• Work to complete
Your output must match the records below character for character.

....

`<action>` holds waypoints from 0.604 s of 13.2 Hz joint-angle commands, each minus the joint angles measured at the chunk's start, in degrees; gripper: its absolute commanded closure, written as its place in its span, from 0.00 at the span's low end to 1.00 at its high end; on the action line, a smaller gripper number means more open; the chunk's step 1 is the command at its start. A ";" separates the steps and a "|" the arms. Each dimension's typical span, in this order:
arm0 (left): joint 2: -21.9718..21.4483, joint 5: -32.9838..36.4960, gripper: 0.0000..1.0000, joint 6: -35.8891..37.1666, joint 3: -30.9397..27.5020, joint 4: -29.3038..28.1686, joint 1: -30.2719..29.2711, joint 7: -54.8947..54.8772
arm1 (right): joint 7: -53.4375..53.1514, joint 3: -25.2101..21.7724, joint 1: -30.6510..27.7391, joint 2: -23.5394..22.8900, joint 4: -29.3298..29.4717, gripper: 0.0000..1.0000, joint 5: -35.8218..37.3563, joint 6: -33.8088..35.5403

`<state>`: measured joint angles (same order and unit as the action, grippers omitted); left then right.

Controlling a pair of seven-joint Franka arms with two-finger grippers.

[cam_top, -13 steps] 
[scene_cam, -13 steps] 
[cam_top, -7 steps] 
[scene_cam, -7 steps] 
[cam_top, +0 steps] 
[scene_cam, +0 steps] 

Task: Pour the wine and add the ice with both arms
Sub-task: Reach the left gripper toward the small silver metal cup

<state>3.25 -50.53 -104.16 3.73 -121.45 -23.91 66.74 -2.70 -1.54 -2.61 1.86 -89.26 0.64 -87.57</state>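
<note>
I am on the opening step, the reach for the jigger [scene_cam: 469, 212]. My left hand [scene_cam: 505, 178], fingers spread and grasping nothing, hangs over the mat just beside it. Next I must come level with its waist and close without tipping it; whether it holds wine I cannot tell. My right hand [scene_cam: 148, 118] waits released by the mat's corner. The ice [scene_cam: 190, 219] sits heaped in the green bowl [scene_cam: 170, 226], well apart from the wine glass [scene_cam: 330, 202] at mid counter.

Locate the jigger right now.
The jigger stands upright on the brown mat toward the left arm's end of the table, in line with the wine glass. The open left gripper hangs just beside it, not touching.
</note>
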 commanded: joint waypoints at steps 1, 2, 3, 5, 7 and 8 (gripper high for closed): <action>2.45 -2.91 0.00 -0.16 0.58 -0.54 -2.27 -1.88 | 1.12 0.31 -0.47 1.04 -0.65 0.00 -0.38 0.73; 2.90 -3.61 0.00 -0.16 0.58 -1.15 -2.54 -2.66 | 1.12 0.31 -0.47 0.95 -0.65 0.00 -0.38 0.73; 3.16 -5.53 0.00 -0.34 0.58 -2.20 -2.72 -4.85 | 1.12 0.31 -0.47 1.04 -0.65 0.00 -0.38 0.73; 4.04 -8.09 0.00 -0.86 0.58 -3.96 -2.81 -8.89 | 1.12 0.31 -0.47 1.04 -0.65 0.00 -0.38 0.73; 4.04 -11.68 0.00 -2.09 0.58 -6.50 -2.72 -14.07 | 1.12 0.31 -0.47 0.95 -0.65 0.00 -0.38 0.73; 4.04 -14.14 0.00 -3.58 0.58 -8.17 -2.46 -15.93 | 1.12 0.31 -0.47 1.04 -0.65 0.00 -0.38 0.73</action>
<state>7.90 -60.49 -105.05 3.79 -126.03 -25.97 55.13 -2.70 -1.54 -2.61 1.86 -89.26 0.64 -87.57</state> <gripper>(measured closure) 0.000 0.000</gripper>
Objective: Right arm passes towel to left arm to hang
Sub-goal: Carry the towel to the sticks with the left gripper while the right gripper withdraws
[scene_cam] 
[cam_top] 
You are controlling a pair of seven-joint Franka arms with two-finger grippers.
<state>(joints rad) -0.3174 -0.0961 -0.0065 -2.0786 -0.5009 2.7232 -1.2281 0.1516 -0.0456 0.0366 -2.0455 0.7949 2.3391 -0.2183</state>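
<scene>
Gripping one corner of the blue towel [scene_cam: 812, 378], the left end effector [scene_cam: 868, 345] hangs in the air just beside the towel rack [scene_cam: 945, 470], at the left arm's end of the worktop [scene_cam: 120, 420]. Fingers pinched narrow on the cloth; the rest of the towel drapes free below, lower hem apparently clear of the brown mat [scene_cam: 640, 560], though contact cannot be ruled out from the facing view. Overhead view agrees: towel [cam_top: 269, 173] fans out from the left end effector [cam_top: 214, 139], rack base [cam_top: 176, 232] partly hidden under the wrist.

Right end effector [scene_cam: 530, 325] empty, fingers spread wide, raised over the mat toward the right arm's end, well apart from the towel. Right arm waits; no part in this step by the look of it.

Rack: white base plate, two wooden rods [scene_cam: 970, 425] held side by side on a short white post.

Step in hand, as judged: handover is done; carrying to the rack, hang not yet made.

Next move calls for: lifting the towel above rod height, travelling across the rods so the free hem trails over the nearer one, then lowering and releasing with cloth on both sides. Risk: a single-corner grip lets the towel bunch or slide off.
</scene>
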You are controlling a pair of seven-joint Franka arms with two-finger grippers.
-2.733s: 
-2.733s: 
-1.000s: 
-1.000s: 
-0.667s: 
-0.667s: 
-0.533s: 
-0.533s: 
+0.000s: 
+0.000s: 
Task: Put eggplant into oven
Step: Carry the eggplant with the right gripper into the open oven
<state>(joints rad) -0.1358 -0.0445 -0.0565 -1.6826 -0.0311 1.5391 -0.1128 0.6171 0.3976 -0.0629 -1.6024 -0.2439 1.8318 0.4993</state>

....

• Your solution
`<action>` holds waypoints from 0.604 s of 13.2 Hz joint-angle commands, each minus the joint angles measured at the chunk's start, in degrees; gripper: its absolute commanded closure, written as its place in its span, from 0.00 at the span's low end to 1.00 at its high end; on the action line, a smaller gripper number means more open; the chunk's step 1 is the command at its start. A ";" separates the steps and a "|" the arms. Each dimension's typical span, in this order:
arm0 (left): joint 2: -21.9718..21.4483, joint 5: -32.9838..36.4960, gripper: 0.0000..1.0000, joint 6: -35.8891..37.1666, joint 3: -30.9397..27.5020, joint 4: -29.3038..28.1686, joint 1: -30.2719..29.2711, joint 7: -54.8947..54.8772
arm1 (right): joint 7: -53.4375..53.1514, joint 3: -25.2101..21.7724, joint 1: -30.6510..27.7391, joint 2: -23.5394..22.8900, joint 4: -29.3298..29.4717, gripper: 0.0000..1.0000, joint 5: -35.8218..37.3563, joint 6: -33.8088..35.5403

`<state>`: measured joint angles (same order and unit as the action, grippers omitted); left then right.

Controlling a pair of seven-joint Franka arms with two-finger grippers.

[cam_top, -13 steps] 
[scene_cam, -13 steps] 
[cam_top, -7 steps] 
[scene_cam, -7 steps] 
[cam_top, +0 steps] 
[scene_cam, +0 steps] 

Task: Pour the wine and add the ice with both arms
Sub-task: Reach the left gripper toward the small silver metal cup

<state>3.25 -50.53 -104.16 3.73 -121.45 -23.91 66.74 -2.70 -1.54 -2.61 1.86 -89.26 0.64 -87.57</state>
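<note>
I am on the opening step, the reach for the jigger [scene_cam: 469, 212]. My left hand [scene_cam: 505, 178], fingers spread and grasping nothing, hangs over the mat just beside it. Next I must come level with its waist and close without tipping it; whether it holds wine I cannot tell. My right hand [scene_cam: 148, 118] waits released by the mat's corner. The ice [scene_cam: 190, 219] sits heaped in the green bowl [scene_cam: 170, 226], well apart from the wine glass [scene_cam: 330, 202] at mid counter.

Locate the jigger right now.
The jigger stands upright on the brown mat toward the left arm's end of the table, in line with the wine glass. The open left gripper hangs just beside it, not touching.
</note>
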 commanded: joint waypoints at steps 1, 2, 3, 5, 7 and 8 (gripper high for closed): <action>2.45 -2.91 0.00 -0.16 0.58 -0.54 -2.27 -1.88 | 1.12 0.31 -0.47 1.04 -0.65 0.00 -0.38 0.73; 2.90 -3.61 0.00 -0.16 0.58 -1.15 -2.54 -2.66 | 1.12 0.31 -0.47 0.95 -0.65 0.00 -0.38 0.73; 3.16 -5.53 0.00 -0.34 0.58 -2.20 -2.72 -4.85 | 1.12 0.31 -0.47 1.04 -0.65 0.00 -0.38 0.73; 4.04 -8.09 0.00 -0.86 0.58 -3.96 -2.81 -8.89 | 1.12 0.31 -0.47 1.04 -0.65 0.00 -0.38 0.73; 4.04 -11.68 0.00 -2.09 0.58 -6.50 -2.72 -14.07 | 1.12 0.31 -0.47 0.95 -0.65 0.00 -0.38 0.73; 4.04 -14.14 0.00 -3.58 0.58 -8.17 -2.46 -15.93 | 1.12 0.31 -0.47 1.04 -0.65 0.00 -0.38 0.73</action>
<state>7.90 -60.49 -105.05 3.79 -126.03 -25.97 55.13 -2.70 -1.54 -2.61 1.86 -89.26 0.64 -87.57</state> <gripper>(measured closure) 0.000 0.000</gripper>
Objective: Right arm passes towel to left arm to hang
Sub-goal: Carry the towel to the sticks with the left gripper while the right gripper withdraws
[scene_cam] 
[cam_top] 
You are controlling a pair of seven-joint Franka arms with two-finger grippers.
<state>(joints rad) -0.3174 -0.0961 -0.0065 -2.0786 -0.5009 2.7232 -1.2281 0.1516 -0.0456 0.0366 -2.0455 0.7949 2.3391 -0.2183</state>
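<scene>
Gripping one corner of the blue towel [scene_cam: 812, 378], the left end effector [scene_cam: 868, 345] hangs in the air just beside the towel rack [scene_cam: 945, 470], at the left arm's end of the worktop [scene_cam: 120, 420]. Fingers pinched narrow on the cloth; the rest of the towel drapes free below, lower hem apparently clear of the brown mat [scene_cam: 640, 560], though contact cannot be ruled out from the facing view. Overhead view agrees: towel [cam_top: 269, 173] fans out from the left end effector [cam_top: 214, 139], rack base [cam_top: 176, 232] partly hidden under the wrist.

Right end effector [scene_cam: 530, 325] empty, fingers spread wide, raised over the mat toward the right arm's end, well apart from the towel. Right arm waits; no part in this step by the look of it.

Rack: white base plate, two wooden rods [scene_cam: 970, 425] held side by side on a short white post.

Step in hand, as judged: handover is done; carrying to the rack, hang not yet made.

Next move calls for: lifting the towel above rod height, travelling across the rods so the free hem trails over the nearer one, then lowering and releasing with cloth on both sides. Risk: a single-corner grip lets the towel bunch or slide off.
</scene>
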You are controlling a pair of seven-joint Franka arms with two-finger grippers.
-2.733s: 
-2.733s: 
-1.000s: 
-1.000s: 
-0.667s: 
-0.667s: 
-0.533s: 
-0.533s: 
+0.000s: 
+0.000s: 
Task: Put eggplant into oven
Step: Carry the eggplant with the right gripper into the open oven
<state>(joints rad) -0.1358 -0.0445 -0.0565 -1.6826 -0.0311 1.5391 -0.1128 0.6171 0.3976 -0.0629 -1.6024 -0.2439 1.8318 0.4993</state>

This exercise requires no additional output.